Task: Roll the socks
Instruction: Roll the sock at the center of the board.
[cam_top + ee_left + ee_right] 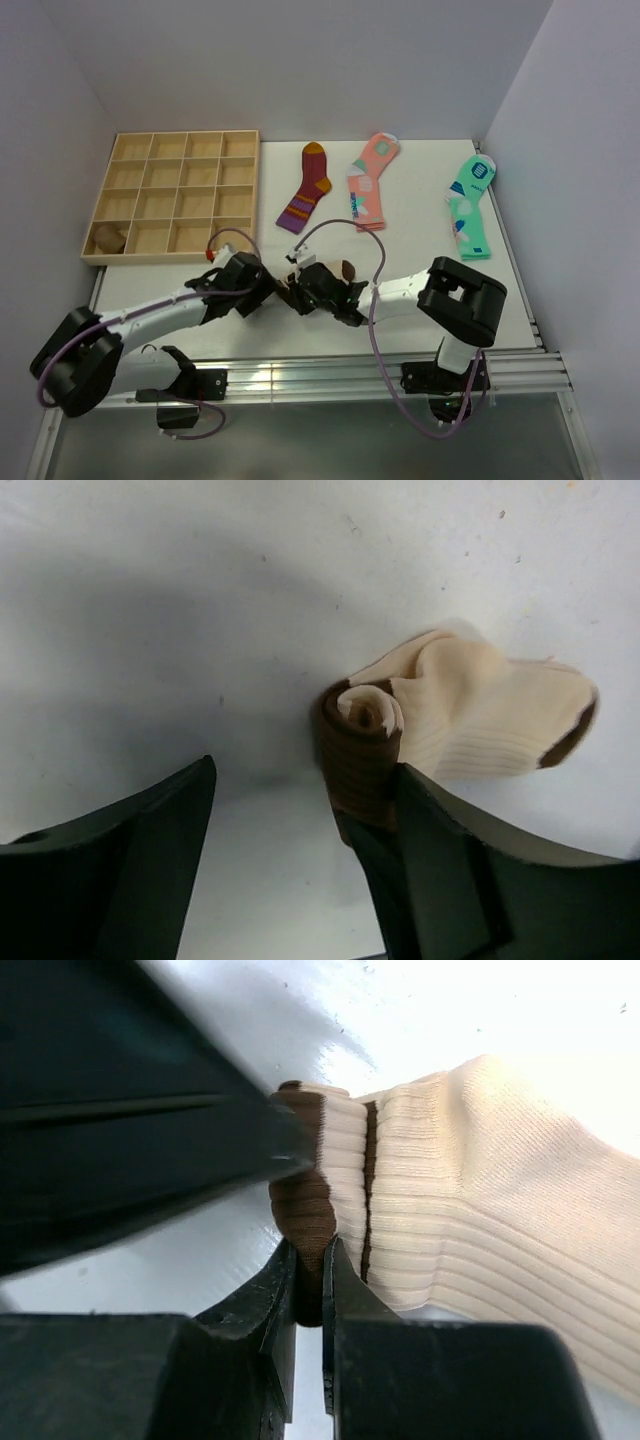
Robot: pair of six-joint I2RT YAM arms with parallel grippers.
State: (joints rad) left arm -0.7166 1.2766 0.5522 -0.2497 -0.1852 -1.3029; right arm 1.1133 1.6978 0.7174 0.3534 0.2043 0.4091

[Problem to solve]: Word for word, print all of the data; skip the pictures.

[Result of the exercise]:
Task: Roll the socks
Instruction: Roll the sock at the center of the board.
[cam_top + ee_left + ee_right] 
Robot: pair of six-joint I2RT YAM arms with parallel grippers.
State: (joints rad) left arm -0.7166 1.2766 0.5522 -0.2497 -0.1852 -1.3029; right arm 1.1133 1.6978 0.7174 0.3534 0.2043 0.4091

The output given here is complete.